Start at the line in the entries below that contains "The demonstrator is", stop at the line that contains "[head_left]", and output exactly the lines in that span, both ends included.
RECORDED INFORMATION START
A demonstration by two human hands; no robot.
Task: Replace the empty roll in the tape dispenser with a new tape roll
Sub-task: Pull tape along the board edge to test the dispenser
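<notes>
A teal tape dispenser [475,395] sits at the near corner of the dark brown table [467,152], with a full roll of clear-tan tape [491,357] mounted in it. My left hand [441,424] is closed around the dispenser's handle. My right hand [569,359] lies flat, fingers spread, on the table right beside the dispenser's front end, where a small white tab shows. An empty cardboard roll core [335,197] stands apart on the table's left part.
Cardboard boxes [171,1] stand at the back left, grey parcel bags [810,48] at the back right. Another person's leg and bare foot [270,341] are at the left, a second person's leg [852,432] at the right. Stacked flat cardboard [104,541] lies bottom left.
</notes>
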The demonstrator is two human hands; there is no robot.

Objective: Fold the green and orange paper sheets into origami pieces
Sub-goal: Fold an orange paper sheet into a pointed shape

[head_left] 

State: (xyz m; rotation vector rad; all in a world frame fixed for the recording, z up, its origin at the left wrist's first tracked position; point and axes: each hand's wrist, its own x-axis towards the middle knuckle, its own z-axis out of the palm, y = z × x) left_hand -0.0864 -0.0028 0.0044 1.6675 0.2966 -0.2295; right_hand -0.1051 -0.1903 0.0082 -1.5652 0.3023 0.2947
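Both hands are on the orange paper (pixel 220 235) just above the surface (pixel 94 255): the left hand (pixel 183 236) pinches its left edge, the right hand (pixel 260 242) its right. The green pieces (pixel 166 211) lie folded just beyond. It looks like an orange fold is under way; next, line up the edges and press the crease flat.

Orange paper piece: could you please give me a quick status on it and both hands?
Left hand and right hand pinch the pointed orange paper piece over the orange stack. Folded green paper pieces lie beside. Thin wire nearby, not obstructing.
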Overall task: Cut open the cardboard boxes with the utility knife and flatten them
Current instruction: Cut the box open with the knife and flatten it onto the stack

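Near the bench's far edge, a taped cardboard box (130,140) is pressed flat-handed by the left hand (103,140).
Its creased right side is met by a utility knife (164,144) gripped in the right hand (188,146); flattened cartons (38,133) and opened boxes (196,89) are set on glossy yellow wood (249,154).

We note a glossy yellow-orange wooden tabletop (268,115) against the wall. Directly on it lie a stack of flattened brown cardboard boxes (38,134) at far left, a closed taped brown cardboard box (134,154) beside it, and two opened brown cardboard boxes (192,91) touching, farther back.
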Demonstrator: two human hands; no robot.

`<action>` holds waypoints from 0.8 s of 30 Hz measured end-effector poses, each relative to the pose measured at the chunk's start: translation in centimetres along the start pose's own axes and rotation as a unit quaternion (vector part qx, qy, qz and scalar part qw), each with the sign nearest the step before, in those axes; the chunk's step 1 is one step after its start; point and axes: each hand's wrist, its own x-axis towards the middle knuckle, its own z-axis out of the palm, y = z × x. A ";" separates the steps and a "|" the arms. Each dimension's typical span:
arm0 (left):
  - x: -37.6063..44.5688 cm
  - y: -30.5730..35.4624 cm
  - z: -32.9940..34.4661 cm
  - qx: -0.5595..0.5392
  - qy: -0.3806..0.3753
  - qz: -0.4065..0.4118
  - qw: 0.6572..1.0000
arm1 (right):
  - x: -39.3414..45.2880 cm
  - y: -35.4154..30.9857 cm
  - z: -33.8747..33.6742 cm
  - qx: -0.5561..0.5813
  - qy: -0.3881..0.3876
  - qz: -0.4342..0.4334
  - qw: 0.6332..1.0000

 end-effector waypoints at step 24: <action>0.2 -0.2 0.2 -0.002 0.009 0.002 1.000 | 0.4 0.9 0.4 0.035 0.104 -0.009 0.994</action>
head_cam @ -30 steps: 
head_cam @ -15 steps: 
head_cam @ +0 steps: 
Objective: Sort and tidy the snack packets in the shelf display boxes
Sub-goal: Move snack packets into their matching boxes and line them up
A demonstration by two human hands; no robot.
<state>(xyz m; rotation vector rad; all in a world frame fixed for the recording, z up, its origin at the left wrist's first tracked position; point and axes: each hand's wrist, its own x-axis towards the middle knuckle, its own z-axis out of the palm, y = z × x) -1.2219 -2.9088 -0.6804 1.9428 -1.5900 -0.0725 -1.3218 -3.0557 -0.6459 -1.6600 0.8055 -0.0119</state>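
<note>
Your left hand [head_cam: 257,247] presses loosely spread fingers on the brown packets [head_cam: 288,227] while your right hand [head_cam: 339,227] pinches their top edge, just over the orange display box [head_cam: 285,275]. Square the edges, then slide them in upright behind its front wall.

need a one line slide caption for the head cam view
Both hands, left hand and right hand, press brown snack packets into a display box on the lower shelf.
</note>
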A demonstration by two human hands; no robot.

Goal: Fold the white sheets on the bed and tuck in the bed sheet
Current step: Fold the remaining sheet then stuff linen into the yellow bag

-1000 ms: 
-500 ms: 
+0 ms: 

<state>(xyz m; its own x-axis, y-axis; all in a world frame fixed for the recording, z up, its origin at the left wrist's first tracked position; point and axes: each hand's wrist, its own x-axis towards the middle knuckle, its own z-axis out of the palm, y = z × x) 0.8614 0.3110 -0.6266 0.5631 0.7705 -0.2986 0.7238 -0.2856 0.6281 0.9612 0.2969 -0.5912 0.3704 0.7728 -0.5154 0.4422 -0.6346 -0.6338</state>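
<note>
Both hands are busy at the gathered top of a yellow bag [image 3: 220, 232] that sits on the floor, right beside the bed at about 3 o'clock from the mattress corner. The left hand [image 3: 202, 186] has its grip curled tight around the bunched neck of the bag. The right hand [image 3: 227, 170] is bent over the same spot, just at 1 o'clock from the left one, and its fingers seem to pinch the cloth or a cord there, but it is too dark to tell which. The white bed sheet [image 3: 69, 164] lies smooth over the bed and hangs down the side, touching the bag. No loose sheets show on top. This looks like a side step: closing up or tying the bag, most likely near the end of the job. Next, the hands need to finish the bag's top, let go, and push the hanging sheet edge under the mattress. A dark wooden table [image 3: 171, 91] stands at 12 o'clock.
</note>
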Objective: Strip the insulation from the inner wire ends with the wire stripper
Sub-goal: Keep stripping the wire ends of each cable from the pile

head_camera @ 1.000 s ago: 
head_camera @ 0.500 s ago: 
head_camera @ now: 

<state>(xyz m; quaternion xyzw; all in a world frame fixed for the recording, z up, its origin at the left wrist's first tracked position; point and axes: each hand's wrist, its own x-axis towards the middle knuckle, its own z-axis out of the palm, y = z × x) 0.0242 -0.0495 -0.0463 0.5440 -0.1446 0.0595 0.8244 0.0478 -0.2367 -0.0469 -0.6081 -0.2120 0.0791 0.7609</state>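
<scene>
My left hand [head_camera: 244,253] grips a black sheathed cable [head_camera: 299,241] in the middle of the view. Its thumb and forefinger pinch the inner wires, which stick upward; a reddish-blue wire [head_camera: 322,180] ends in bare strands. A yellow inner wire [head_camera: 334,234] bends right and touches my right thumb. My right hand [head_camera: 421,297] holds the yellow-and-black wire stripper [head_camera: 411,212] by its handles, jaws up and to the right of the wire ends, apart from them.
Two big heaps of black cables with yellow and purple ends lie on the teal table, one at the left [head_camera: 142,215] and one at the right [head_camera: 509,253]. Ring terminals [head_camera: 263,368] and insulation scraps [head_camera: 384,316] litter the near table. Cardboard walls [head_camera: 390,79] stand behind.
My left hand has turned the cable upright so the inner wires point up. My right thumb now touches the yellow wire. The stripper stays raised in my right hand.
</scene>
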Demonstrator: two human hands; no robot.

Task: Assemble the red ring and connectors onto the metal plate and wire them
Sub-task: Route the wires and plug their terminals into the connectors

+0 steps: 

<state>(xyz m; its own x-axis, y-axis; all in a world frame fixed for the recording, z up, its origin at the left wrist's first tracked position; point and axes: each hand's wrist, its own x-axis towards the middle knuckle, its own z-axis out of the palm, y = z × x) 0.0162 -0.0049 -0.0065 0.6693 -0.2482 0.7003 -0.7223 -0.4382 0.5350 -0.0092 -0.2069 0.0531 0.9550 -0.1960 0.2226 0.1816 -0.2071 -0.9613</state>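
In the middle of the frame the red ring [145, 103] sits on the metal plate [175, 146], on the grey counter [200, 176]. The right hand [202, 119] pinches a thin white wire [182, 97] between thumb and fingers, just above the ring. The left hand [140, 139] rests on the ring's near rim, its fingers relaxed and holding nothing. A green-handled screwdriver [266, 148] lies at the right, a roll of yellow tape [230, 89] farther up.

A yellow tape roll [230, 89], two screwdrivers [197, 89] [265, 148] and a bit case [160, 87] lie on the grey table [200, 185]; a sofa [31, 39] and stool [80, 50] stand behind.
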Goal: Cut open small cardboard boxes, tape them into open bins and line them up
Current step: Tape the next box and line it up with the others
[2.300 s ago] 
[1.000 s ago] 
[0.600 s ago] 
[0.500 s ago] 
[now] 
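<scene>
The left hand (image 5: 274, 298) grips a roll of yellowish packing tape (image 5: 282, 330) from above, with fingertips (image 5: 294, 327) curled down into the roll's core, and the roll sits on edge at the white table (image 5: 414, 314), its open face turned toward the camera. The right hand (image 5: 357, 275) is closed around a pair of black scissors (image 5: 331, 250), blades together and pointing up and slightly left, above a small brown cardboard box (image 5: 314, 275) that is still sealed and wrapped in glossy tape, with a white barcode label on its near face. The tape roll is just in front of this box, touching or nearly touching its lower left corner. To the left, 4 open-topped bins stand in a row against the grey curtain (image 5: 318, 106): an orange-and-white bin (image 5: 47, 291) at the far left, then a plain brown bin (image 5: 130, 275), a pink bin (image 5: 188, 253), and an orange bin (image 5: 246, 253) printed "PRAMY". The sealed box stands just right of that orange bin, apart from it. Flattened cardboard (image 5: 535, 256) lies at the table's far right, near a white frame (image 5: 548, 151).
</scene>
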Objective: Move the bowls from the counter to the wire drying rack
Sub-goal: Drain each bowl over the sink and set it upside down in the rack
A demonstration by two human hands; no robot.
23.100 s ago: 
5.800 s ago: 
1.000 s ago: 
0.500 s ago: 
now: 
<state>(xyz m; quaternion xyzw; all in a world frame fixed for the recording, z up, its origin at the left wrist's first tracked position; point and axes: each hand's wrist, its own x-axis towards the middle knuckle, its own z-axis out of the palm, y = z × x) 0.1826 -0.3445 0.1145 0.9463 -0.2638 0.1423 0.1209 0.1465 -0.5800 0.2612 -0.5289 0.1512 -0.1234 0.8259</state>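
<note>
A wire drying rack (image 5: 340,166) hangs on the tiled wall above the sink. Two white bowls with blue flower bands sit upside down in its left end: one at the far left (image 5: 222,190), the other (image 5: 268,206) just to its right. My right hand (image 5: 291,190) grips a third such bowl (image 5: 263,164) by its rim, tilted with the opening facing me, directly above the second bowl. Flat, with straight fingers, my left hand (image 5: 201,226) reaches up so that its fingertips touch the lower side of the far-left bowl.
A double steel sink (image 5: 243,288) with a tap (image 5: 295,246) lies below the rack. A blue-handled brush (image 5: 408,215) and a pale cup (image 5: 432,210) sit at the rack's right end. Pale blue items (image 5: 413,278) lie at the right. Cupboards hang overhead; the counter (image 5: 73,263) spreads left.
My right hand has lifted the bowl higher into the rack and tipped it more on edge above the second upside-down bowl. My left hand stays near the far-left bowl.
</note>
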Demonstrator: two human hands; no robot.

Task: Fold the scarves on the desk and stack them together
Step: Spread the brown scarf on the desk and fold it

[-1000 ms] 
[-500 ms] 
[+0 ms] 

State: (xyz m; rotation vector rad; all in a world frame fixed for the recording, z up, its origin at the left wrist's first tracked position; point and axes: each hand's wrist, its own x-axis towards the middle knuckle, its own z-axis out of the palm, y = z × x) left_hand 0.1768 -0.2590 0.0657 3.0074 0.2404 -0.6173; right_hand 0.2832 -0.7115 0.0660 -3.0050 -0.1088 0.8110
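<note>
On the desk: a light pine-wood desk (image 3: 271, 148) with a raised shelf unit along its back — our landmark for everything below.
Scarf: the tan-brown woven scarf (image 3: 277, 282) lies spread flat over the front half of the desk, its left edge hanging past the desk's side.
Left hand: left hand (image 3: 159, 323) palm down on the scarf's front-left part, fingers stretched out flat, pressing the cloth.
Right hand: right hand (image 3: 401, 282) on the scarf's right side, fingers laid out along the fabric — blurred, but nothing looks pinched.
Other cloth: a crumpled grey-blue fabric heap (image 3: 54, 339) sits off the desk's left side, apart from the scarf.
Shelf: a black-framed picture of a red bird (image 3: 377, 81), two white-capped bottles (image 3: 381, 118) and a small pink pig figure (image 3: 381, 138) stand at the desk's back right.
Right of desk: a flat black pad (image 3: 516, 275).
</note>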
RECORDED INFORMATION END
> _EXERCISE RESULT_
The demonstrator is two human hands; there is no robot.

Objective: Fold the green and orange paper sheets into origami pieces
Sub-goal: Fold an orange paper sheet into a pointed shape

[head_left] 

Nothing remains to be answered in this exercise.